Activity: Please give back each line below unchanged; none of the pictures should appear.

Data segment:

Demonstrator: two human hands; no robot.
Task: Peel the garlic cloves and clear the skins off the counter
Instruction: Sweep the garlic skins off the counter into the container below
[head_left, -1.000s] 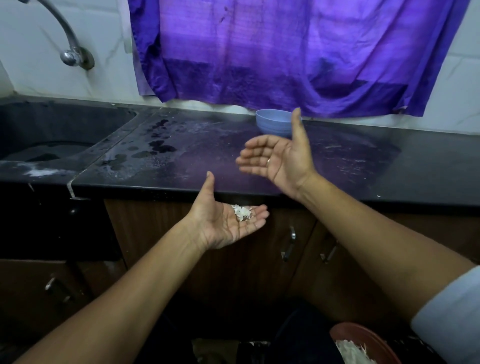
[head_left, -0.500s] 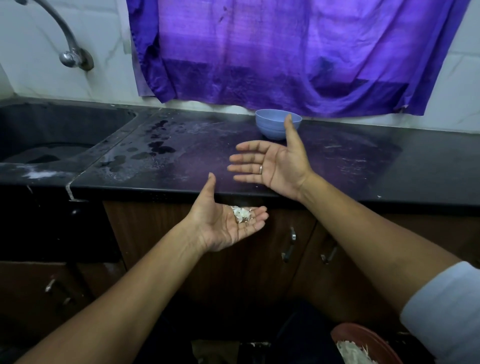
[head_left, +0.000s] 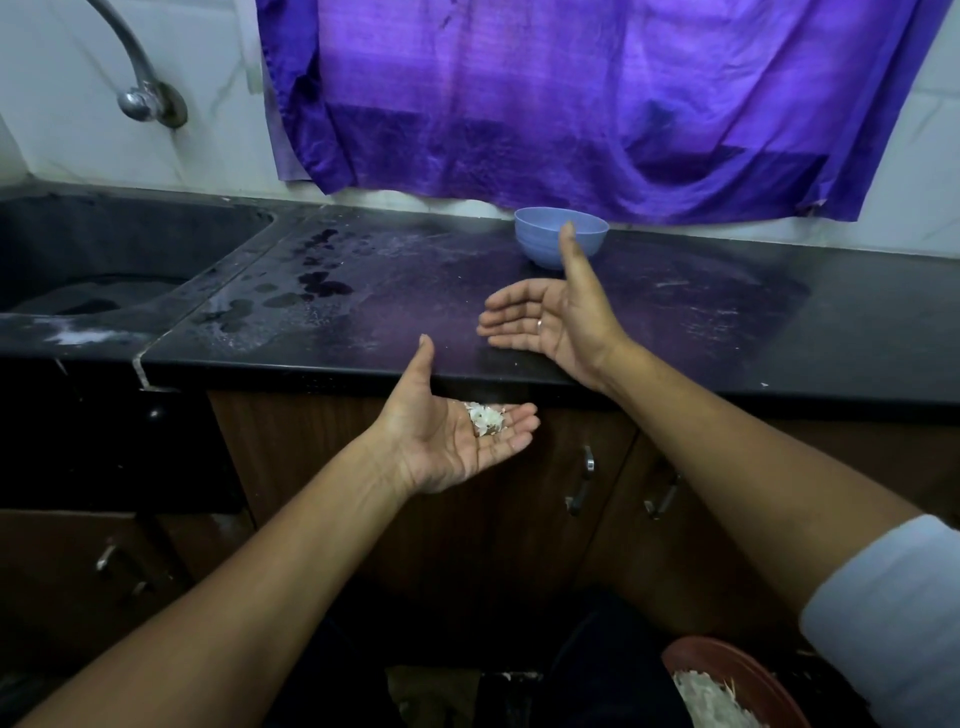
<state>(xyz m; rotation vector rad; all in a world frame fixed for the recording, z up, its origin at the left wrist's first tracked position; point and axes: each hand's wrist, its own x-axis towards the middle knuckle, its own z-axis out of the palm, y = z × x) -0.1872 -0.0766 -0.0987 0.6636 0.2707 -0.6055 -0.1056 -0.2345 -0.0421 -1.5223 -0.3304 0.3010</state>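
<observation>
My left hand (head_left: 457, 441) is cupped palm up just below the front edge of the black counter (head_left: 779, 332). A small heap of white garlic skins (head_left: 485, 418) lies on its fingers. My right hand (head_left: 558, 322) hovers over the counter near the edge, palm turned left, fingers straight and thumb up, holding nothing. A light blue bowl (head_left: 540, 241) stands at the back of the counter, partly behind my right thumb; what it holds is hidden.
A dark sink (head_left: 104, 260) with a metal tap (head_left: 137, 88) lies at the left. Purple cloth (head_left: 571, 104) hangs on the wall. Wooden cabinet doors (head_left: 519, 493) sit under the counter. A red bin (head_left: 737, 686) with white skins stands at the bottom right.
My right hand has come down and toward the counter's front edge, its fingers now straighter. My left hand with the skins has stayed in place.
</observation>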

Task answer:
Demonstrator: two human hands; no robot.
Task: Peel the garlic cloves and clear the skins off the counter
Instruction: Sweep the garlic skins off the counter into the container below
[head_left, -1.000s] 
[head_left, -0.500s] 
[head_left, +0.000s] 
<state>(xyz m; rotation vector rad; all in a world frame fixed for the recording, z up, its origin at the left wrist's first tracked position; point and axes: each hand's wrist, its own x-axis towards the middle knuckle, its own z-axis out of the palm, y = z × x) -0.1872 -0.0766 -0.0987 0.6636 0.2707 -0.6055 -0.1056 -0.2345 -0.0421 -1.5223 -0.3304 0.3010</state>
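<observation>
My left hand (head_left: 457, 441) is cupped palm up just below the front edge of the black counter (head_left: 779, 332). A small heap of white garlic skins (head_left: 485, 418) lies on its fingers. My right hand (head_left: 558, 322) hovers over the counter near the edge, palm turned left, fingers straight and thumb up, holding nothing. A light blue bowl (head_left: 540, 241) stands at the back of the counter, partly behind my right thumb; what it holds is hidden.
A dark sink (head_left: 104, 260) with a metal tap (head_left: 137, 88) lies at the left. Purple cloth (head_left: 571, 104) hangs on the wall. Wooden cabinet doors (head_left: 519, 493) sit under the counter. A red bin (head_left: 737, 686) with white skins stands at the bottom right.
My right hand has come down and toward the counter's front edge, its fingers now straighter. My left hand with the skins has stayed in place.
</observation>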

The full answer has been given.